PROBLEM DETAILS: Copy each line of the listing where the word "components" can be found.

INFORMATION GIVEN:
_ _ _ _

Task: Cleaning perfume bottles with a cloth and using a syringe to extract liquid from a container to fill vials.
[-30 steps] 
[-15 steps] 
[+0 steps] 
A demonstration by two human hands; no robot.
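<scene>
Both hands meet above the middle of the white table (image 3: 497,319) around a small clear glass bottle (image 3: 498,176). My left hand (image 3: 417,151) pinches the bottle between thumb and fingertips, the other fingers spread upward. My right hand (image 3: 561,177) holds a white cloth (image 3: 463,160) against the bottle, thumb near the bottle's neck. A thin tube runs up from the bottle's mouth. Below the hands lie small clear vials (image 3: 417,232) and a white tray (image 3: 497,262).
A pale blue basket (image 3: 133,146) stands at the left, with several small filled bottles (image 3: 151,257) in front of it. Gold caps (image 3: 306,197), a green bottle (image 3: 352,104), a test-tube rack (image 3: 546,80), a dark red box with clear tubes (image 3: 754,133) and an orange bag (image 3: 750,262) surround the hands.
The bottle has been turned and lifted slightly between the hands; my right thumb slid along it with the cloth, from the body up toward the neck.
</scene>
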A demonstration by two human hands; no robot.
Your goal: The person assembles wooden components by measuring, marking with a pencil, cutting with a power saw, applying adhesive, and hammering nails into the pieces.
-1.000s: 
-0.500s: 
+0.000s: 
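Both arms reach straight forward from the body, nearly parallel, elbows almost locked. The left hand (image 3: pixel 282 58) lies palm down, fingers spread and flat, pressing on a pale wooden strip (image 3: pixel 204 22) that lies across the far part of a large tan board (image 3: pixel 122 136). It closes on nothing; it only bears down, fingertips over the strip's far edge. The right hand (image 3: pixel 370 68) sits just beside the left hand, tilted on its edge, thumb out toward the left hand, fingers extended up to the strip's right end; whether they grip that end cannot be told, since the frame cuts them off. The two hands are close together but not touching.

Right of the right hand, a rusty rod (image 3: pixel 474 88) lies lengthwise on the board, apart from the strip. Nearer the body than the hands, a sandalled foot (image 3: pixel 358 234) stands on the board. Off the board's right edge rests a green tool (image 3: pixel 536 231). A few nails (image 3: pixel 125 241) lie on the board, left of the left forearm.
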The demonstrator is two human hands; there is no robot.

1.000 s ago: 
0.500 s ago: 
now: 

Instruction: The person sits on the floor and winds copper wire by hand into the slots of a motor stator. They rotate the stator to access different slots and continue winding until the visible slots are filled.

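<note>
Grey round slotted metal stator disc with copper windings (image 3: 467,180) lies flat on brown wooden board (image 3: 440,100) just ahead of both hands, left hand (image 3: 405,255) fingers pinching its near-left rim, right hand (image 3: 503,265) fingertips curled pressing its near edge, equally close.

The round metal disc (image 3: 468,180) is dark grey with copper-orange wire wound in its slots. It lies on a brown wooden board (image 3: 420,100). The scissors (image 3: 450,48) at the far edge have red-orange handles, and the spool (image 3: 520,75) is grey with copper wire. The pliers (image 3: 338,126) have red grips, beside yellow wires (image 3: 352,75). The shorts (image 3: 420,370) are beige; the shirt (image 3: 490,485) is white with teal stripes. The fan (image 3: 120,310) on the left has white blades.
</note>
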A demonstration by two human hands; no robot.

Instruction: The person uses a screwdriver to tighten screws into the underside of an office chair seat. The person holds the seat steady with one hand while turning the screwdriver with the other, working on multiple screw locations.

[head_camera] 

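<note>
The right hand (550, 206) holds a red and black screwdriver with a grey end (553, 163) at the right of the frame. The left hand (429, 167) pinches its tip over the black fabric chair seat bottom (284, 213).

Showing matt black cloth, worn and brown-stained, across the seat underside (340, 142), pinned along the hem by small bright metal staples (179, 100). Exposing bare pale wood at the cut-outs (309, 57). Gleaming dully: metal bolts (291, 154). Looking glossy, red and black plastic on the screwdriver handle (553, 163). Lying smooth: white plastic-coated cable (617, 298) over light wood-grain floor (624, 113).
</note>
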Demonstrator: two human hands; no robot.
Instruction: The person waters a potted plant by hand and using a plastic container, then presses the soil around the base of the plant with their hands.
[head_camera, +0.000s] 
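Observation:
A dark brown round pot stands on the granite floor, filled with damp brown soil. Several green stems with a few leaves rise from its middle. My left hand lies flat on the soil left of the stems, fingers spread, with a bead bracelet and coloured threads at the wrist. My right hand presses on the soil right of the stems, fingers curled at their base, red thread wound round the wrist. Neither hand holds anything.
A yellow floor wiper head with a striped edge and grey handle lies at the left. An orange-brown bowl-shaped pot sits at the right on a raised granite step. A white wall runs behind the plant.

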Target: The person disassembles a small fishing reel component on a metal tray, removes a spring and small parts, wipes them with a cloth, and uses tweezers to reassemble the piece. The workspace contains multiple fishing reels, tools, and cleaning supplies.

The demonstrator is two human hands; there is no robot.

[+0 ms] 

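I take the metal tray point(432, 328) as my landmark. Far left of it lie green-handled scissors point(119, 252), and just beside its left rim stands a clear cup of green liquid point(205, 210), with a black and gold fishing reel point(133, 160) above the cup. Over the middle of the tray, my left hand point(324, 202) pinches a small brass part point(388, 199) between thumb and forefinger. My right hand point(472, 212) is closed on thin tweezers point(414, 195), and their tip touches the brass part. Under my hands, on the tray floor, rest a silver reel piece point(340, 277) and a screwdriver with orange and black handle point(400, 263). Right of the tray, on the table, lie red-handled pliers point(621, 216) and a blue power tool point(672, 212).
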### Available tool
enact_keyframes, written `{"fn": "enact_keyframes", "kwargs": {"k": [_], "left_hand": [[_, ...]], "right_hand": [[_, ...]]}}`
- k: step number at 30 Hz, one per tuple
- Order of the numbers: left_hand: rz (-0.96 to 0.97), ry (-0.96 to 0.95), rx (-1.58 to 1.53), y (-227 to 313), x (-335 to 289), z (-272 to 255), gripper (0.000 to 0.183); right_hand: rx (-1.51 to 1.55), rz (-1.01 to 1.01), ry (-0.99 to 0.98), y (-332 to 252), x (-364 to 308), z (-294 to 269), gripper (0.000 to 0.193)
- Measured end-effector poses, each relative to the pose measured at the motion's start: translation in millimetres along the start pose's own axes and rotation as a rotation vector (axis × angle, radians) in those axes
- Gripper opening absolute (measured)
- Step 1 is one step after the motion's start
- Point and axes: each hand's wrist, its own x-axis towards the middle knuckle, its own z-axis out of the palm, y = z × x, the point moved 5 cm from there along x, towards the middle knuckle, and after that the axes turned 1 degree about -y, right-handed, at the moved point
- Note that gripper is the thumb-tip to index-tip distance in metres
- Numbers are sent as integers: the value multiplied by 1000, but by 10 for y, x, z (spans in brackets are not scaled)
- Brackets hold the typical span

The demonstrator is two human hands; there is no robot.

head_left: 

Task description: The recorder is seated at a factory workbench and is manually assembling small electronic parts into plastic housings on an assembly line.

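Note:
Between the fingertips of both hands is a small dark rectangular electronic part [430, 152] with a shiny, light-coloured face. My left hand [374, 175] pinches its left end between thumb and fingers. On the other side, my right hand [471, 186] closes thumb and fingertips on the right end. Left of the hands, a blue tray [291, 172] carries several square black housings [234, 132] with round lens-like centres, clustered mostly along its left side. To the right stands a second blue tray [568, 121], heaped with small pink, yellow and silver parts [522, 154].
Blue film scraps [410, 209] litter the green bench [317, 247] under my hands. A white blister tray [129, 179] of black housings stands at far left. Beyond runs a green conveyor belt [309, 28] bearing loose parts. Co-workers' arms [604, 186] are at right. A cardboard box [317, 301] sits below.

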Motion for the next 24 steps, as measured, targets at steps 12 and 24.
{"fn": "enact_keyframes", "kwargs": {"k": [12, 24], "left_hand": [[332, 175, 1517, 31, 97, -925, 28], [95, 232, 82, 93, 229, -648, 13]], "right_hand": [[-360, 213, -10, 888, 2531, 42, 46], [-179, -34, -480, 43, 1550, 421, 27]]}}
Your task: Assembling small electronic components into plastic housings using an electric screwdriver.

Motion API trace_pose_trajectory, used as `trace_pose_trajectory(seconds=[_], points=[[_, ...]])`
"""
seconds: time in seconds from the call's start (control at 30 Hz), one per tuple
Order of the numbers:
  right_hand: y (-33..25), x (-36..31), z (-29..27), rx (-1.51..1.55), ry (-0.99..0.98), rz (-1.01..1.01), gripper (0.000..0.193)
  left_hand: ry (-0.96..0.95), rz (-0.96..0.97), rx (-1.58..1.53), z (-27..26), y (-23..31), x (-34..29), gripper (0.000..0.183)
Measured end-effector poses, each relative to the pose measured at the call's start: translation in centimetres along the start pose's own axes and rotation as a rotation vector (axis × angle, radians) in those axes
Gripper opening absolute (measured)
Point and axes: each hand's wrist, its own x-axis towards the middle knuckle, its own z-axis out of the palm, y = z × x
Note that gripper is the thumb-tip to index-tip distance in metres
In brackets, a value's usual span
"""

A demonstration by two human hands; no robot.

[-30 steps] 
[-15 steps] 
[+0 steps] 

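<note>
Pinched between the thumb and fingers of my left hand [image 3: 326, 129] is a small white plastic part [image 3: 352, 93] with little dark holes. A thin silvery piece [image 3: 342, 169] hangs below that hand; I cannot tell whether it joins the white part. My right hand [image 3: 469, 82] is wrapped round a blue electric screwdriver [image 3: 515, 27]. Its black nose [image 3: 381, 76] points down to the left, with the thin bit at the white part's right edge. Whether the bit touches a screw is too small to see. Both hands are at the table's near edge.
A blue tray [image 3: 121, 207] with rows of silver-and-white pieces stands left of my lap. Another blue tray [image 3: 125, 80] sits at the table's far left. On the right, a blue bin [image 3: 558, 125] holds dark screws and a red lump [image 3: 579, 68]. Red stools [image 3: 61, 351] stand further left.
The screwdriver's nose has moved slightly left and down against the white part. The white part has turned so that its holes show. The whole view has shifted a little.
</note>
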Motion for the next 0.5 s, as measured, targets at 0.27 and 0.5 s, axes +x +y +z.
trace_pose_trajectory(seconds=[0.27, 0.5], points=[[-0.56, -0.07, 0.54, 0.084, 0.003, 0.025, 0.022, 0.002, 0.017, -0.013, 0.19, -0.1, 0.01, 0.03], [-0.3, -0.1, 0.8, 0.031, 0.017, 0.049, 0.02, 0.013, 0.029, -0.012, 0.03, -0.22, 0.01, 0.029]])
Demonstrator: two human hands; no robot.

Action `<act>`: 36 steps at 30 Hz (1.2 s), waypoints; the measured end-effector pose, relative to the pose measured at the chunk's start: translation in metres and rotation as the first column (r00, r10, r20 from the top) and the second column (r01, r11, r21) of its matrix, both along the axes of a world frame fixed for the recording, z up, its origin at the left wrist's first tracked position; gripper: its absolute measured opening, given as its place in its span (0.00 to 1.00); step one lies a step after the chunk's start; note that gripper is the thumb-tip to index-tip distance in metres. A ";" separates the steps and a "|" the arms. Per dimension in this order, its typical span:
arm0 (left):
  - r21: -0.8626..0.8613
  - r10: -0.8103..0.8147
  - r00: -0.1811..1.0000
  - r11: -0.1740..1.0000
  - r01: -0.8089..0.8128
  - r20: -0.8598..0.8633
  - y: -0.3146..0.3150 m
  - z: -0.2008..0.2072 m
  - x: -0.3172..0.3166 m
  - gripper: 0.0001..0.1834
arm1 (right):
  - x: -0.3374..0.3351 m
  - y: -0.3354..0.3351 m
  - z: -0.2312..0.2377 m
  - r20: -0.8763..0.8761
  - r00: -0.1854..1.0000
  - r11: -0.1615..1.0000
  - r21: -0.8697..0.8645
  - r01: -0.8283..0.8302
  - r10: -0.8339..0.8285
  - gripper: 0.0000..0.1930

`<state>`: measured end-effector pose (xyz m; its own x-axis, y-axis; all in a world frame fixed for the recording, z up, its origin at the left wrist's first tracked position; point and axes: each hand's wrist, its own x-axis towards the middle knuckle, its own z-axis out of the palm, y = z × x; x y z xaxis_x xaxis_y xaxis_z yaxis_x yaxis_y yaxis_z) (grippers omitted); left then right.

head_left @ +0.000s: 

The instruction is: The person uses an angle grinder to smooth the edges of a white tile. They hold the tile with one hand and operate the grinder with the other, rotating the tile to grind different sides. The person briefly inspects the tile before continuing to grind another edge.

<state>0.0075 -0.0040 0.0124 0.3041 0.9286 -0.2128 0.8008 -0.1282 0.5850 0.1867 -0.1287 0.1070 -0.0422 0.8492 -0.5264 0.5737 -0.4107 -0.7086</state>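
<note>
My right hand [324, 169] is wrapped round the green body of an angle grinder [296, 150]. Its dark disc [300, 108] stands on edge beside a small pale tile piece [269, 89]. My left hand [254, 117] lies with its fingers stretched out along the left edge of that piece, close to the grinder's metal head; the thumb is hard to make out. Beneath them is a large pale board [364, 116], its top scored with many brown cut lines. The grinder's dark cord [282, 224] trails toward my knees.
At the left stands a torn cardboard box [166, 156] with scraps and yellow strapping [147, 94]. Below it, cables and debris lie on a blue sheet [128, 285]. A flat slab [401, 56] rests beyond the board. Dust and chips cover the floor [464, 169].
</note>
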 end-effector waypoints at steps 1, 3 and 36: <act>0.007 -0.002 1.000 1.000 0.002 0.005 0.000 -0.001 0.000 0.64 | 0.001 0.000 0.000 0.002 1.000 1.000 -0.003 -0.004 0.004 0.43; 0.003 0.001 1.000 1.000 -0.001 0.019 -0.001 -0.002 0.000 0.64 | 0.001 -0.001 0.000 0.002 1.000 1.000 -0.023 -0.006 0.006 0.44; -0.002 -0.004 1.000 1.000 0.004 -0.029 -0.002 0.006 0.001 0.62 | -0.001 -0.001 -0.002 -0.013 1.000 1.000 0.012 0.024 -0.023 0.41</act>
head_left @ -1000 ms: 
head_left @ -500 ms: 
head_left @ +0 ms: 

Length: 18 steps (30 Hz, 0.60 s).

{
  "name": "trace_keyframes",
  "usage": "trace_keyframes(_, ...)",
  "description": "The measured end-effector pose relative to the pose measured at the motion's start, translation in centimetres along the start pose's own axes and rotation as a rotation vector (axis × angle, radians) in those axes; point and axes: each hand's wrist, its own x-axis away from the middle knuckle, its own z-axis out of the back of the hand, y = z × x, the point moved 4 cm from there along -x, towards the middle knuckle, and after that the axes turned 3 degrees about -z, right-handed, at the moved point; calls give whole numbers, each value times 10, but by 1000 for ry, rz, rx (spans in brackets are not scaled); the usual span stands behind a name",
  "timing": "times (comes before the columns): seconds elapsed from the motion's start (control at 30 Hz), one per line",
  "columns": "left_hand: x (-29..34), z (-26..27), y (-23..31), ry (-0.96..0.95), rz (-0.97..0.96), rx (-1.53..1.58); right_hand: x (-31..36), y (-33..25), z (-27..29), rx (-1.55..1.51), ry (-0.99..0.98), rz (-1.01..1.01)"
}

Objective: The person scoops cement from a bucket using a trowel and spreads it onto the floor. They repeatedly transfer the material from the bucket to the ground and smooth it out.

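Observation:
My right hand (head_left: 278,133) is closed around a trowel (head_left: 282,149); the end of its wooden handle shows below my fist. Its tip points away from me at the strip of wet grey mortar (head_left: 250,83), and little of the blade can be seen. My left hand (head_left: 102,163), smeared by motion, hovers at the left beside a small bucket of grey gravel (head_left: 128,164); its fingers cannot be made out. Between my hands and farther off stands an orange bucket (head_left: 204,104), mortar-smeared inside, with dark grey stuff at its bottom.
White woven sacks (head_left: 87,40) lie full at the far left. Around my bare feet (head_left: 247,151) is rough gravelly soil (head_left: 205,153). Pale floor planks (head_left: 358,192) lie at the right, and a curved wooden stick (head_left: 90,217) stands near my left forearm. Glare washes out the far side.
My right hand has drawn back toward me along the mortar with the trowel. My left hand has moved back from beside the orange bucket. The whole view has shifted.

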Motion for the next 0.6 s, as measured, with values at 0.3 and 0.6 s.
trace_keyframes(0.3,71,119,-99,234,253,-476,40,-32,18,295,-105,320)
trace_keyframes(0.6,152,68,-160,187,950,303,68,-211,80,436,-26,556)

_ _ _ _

ANSWER:
Your goal: The person assembles wooden components by measuring, marking with a pencil, cutting with a power saw, applying adhesive, and hammering nails into the pieces.
Your task: Assembling small electronic components into plastic housings using an electric screwdriver.

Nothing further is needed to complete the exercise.